A few more surprising findings that might account for the high proportion of youngsters who reconstituted well included the following: fathers fell into two groups. There were a number who could not or would not be supportive and understanding of their children, especially the younger ones. But there was a sizable group who learned these skills through different methods. Five of the 37 fathers actually did not work for three to six months after the death of their wives while they learned to understand and look after their children. A few elected to use their financial assets to hire competent caretakers and worked out realistic, though limited, times for interacting with their children. One father recognized his poor relationship with his young daughter and worked at improving it during his wife's terminal illness. When last seen, his daughter gave him high marks for improved communication. A few remarried fairly quickly, but selected a mate who was fond of the children and whom the children liked. Of interest was that these men were often still deeply mourning the death of their wives; their children and the new spouse were aware of this and responded positively. Finally, there were a few parents who dealt with psychosis or alcoholism in their background successfully by acknowledging their problem and returning for maintenance treatment. They sought clarity for those needs of their children that they were likely to be unable to meet, and they looked for people who would be able to substitute for them.

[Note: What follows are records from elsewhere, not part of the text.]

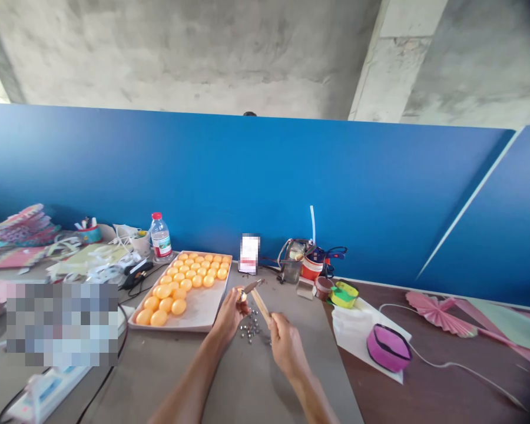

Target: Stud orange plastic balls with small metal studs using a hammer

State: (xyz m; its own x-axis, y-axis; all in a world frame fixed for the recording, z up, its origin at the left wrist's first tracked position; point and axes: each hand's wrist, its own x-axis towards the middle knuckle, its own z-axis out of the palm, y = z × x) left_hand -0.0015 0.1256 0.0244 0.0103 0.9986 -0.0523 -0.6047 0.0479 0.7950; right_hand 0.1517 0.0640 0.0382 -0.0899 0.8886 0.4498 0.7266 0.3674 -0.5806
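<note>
My left hand [230,310] is closed round a small tool with a brown, tapering body [250,287] that points up and to the right; its exact kind is unclear. Something shiny and orange-white shows at the fingertips, too small to name. Opposite, my right hand [287,343] grips a flat wooden stick [261,305], whose upper end comes close to the brown tool; whether they touch I cannot tell. On the grey mat between the hands lie several small silvery metal beads [249,331]. Left of my left hand stands a shallow tray [203,317] with rows of orange balls [179,307].
A phone [249,254] leans upright against the blue partition [265,176]. Behind to the right are a glass jar [292,268] and a red tub [311,268]. A purple band [388,347] lies on white paper. At left are a bottle [161,237], cables and a power strip [48,393].
</note>
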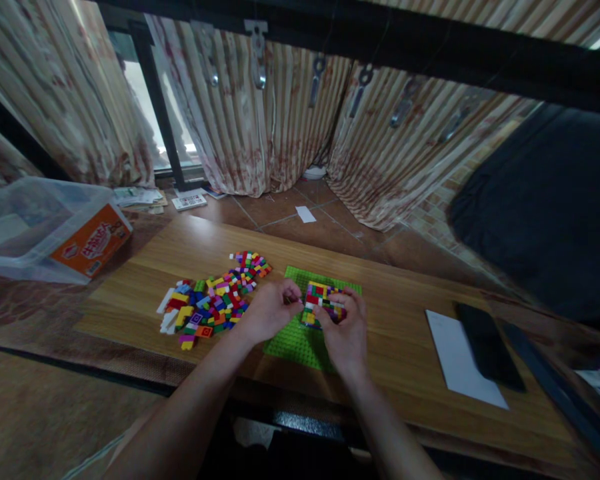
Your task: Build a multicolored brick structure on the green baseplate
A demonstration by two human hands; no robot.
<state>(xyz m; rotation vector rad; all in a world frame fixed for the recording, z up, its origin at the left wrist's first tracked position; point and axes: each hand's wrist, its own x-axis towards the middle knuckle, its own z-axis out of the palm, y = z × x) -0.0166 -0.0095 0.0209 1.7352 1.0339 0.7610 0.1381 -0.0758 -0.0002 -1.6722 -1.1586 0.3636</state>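
Observation:
A block built of many-coloured toy bricks (312, 300) stands on the green studded baseplate (300, 347). Around its right part my right hand (349, 333) is closed, with the thumb on the near side and the fingers over the top. Just left of the block, my left hand (270, 312) has thumb and fingertips pinched together. Whatever the left fingertips hold, if anything, is too small to make out. Close by the left wrist spreads a pile of loose toy bricks (215, 300) in several colours, partly behind the hand.
The wooden tabletop (395, 353) carries a white sheet (460, 360) and a dark phone-like slab (490, 347) on the right. A clear plastic bin (35, 227) with an orange label stands at the left. A black bar (380, 47) with hanging metal hooks crosses above.

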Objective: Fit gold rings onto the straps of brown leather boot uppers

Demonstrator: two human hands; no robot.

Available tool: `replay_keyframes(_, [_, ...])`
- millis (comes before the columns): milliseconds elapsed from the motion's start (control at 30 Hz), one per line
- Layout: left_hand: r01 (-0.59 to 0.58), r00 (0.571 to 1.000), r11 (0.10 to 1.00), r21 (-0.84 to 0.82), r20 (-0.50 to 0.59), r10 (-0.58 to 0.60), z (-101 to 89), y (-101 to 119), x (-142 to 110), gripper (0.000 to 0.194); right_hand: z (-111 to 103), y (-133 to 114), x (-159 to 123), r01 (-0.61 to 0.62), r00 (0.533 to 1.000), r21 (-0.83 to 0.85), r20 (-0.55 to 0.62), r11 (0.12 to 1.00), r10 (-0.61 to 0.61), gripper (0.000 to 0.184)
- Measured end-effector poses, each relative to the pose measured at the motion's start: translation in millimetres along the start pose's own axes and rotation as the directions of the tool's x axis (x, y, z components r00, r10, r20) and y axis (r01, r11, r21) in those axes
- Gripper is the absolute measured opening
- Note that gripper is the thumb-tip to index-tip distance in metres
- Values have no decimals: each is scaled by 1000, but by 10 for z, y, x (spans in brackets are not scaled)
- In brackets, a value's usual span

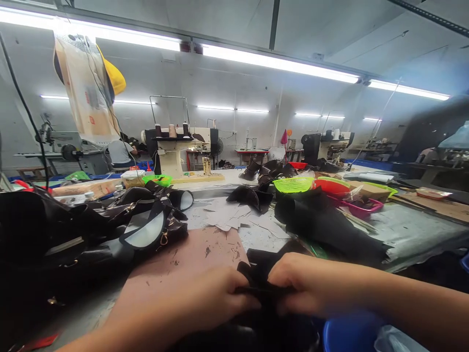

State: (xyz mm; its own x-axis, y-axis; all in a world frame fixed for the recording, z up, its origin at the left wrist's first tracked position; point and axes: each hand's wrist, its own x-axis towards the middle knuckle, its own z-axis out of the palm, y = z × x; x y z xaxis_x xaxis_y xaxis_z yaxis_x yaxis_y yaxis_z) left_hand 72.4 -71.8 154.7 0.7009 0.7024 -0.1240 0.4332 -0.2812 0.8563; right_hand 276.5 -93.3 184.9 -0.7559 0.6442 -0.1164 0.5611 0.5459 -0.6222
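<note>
Low in the middle of the head view, my left hand (216,298) and my right hand (304,281) both pinch a black piece of material (258,278). The hands are close together, with the piece folded between them over the table's near edge. Its lower part runs down into shadow, so its full shape is hidden. A pinkish-brown board (190,259) lies flat just left of and beyond my hands. To the right is a rolled black sheet (330,230). Scattered white paper pieces (229,215) lie past the board.
Dark leather pieces with metal clasps (146,220) are heaped on the left. Green (293,185) and red baskets (333,186) stand at the right back. A blue bin (348,332) sits below my right arm. Beyond the table is a sewing machine (179,151) with thread spools.
</note>
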Motion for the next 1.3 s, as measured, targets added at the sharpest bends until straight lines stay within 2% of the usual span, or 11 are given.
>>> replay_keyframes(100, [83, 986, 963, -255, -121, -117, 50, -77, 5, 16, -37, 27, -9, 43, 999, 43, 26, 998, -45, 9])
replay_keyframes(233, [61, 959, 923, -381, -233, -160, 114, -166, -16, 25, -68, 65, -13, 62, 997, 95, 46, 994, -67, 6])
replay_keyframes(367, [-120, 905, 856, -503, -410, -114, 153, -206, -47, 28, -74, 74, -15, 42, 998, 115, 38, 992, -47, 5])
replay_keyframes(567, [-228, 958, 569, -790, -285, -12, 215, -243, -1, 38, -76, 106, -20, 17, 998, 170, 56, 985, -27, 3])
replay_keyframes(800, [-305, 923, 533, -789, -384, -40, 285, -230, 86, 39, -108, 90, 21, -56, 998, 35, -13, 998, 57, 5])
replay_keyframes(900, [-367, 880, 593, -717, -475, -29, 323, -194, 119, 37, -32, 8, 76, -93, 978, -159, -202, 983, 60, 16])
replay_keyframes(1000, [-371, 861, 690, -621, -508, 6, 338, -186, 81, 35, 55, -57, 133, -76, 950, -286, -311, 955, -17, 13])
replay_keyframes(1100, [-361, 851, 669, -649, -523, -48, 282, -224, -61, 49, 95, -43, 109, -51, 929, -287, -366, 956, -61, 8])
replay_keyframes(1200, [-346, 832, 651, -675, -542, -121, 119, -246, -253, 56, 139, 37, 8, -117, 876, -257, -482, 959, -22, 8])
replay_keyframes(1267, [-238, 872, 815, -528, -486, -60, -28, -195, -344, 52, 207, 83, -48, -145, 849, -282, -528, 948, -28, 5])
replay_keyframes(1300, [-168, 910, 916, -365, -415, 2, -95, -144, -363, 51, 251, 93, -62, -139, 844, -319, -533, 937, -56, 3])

The intent of this study was to learn about children's grief experiences in situations with limited additional stressors: i.e., families with two parents, adequate resources and opportunities for preparation for parental loss. In future research, these results can be compared with children who confront multiple stresses with fewer resources. The results of this study are also based on evaluations eight and 14 months after the death. A follow-up study is planned that will explore the longer-term outcomes.